Jordan shrugged. “Just been bidin’ my time so’s I could mention it to you. And so maybe it could be worth my while if I didn’t mention it to anyone else.”
“Uh—huh. Been waitin’ for that. But so happens you’ve picked a better time than you know, Jordan. I been watchin' you in the three or four months you’ve been here. You’re a hard hombre. I reckon there could be some Wanted dodgers along your backtrail somewhere.”
Jordan said nothing.
“Well, that makes no nevermind—’cept maybe it goes in your favor.” He paused. “You got anythin’ else to say before I put a deal to you?”
“Only for you to make it really worthwhile—I figure you can after that gold robbery.”
Castle nodded jerkily.
“I got that Nathan Clay hombre down as some kind of lawman. Mebbe he’s partially deaf like he claims, but he didn’t get it from no explosion building a dam. I reckon he got it when that express van was blasted open.”
Jordan pursed his lips and whistled softly.
“And he’s on your trail, huh?”
Castle frowned. “I dunno how he got here. There shouldn’t have been any trail for him to follow. Could be that he’s as innocent as he claims, but I reckon not. Thing is, I don’t aim to take the chance. Now, you’re ramrod. You take him for a ride tomorrow, show him over the spread. Go way back in the hills and let him see just how far my land goes.” Then Castle’s voice hardened. “But you come back alone. Savvy?”
Jordan merely stared, then asked, “What makes it worth my while to come back alone?”
“How much did you have in mind?”
Jordan scrubbed a hand down his face.
“Well, seems a pretty big chore to me. And, with what I already know—”

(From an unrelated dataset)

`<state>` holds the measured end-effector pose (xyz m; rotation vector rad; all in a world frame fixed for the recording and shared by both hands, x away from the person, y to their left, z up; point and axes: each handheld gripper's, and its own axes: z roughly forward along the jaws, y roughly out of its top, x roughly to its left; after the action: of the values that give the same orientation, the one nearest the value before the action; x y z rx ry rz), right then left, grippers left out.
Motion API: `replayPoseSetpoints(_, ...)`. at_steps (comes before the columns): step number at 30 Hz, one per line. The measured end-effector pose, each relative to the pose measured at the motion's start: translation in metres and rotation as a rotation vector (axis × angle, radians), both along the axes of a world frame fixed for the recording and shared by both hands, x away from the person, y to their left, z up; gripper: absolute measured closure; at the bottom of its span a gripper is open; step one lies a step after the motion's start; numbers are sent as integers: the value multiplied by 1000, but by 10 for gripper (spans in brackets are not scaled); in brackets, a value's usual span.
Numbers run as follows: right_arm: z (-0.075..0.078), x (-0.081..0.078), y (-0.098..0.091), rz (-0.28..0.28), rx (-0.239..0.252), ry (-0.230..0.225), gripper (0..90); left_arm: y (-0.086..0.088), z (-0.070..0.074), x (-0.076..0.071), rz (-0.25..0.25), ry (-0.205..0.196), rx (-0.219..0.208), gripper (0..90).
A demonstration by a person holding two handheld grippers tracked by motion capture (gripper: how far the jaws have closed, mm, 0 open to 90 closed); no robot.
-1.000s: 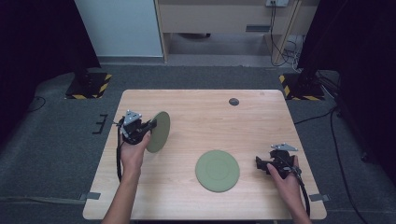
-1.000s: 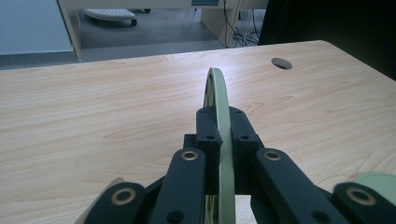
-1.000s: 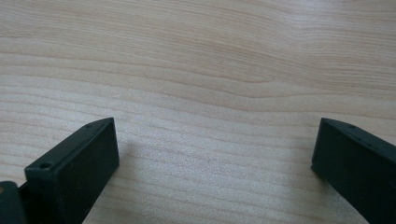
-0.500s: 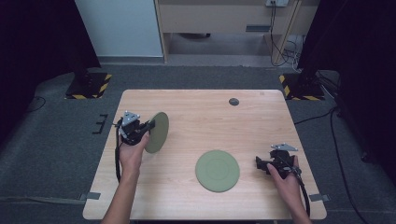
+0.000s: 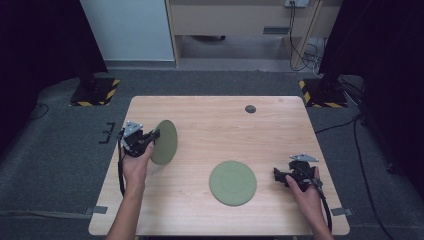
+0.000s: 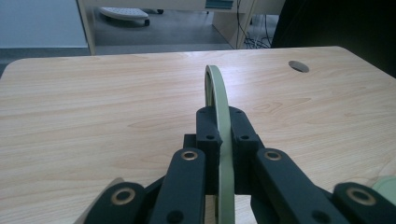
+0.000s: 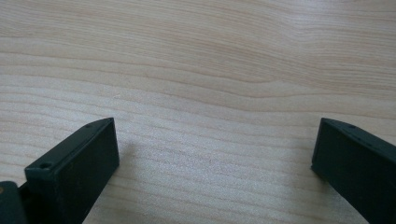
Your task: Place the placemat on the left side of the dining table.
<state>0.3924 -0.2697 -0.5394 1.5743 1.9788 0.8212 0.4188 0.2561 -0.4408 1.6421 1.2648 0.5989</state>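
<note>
My left gripper (image 5: 150, 137) is shut on the rim of a green plate (image 5: 164, 142), which it holds tilted on edge above the left side of the wooden table (image 5: 210, 125). In the left gripper view the plate (image 6: 217, 88) stands edge-on between the two black jaws of that gripper (image 6: 221, 140). A second green plate (image 5: 232, 182) lies flat near the table's front middle. Just to its right sits my right gripper (image 5: 278, 174), low over the wood. The right gripper (image 7: 212, 149) has its jaws wide apart with bare table between them.
A small dark round grommet (image 5: 250, 109) sits in the tabletop near the far edge. Beyond the table are a white cabinet (image 5: 130, 30), a wooden desk with cables, and two yellow-black striped stand bases (image 5: 95, 91) on grey carpet.
</note>
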Motion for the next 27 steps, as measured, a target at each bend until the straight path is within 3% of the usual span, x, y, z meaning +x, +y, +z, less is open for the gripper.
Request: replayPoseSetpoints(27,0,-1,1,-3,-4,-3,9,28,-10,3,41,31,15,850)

“Get to it,” cracked Castle irritably.
“All right—no pussy-footin’. I might pass up the ready cash—if you get me into the Ghost Riders.”
Castle stiffened; he obviously hadn’t been expecting that. “Way I figure it,” Jordan continued swiftly, “is that I could stand to make a lot more in the long run by joinin’ up with you hombres than by takin’ a thousand in hand now. It kinda appeals to me. What do you say, Mr. Castle?”

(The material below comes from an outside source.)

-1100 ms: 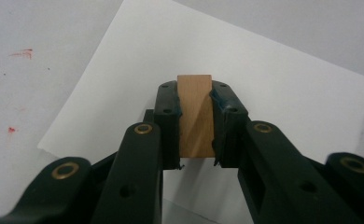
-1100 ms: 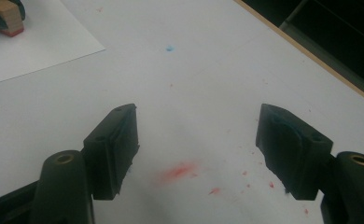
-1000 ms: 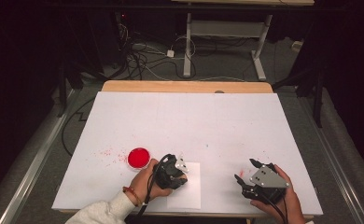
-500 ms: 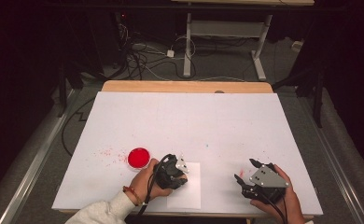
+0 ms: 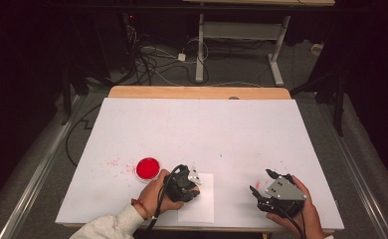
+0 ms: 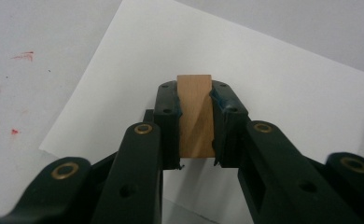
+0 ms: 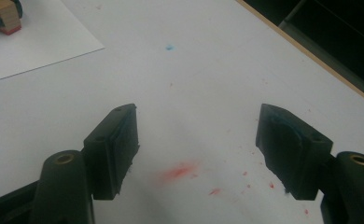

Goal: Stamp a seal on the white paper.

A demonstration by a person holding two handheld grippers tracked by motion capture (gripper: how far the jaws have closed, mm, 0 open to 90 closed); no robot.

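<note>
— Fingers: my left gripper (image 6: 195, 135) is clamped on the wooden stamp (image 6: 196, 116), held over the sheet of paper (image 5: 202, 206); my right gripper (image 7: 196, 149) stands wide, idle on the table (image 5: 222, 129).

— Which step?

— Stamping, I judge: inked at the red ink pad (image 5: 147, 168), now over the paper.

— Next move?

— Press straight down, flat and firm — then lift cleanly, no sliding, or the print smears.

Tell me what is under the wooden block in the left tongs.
A white paper sheet lies under the wooden block, which the left tongs grip. The block's underside is hidden, so any contact or mark there can't be seen.
</note>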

The rancher poured himself a drink while he thought about it. He stood and paced across the room, downed his whisky then faced Jordan.
“It’s not up to me. I’d have to get the others’ approval.”
“Then get it.”
Castle’s eyes narrowed at the aggressive tone.

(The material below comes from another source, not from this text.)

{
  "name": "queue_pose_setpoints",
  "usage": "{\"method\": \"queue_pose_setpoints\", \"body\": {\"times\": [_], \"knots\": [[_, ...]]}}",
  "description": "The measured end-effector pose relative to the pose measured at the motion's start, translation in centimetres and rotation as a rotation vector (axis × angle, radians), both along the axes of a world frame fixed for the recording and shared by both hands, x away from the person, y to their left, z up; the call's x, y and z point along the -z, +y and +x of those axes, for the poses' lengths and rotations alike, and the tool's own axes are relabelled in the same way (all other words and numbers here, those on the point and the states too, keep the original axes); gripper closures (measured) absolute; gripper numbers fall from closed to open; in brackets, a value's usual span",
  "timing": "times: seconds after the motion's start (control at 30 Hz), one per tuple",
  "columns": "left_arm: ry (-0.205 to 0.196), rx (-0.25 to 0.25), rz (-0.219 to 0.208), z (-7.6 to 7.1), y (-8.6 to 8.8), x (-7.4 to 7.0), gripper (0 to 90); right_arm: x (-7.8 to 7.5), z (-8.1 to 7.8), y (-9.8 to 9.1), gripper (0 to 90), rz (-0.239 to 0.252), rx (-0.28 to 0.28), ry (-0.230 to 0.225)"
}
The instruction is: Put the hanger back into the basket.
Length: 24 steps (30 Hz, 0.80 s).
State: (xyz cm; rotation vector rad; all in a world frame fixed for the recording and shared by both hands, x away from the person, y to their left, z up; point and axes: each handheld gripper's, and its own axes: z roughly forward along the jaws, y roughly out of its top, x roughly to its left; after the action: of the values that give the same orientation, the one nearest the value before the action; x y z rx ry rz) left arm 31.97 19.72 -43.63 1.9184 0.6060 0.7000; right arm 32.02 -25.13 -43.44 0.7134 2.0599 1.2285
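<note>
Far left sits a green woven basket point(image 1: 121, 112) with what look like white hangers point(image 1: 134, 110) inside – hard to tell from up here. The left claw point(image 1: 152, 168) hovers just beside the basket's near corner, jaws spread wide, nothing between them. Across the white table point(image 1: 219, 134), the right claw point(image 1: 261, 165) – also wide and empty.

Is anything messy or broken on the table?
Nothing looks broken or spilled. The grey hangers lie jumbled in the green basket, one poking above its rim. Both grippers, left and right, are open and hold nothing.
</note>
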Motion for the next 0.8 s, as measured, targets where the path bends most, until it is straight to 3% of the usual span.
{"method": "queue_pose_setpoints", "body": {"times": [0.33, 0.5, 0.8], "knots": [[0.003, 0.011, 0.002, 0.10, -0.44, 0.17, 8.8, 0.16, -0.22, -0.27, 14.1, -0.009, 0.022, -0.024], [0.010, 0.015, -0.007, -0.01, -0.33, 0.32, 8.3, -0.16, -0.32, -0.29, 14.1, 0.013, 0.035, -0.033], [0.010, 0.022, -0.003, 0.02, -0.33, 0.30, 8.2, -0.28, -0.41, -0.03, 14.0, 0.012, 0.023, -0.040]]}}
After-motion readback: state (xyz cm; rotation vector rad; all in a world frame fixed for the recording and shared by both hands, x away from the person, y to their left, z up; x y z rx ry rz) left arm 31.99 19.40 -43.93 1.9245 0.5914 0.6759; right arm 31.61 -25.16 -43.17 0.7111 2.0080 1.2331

“Don’t push too hard, Jordan. Tell you what. You take this Clay back into the hills tomorrow morning and I’ll ride to Resurrection and meet with the others. I’ll see you back here tomorrow sundown and let you know.”
“They better not say no.”
“I told you once, Jordan ... don’t push it. If they say no, I’ll take care of you. All right?”
Jordan snapped his eyes towards the rancher.
“What’s that mean?”
“I mean, I’ll pay you a good amount out of my share.” Jordan pursed his lips then slammed his empty glass against the desk and stood up. He hitched at his gunbelt.
“Okay. Fair enough, I guess.”
He nodded, heeled and went out.
Castle sat at his desk, looking very thoughtful as he poured another drink.
That sure hadn’t gone the way he had expected it to.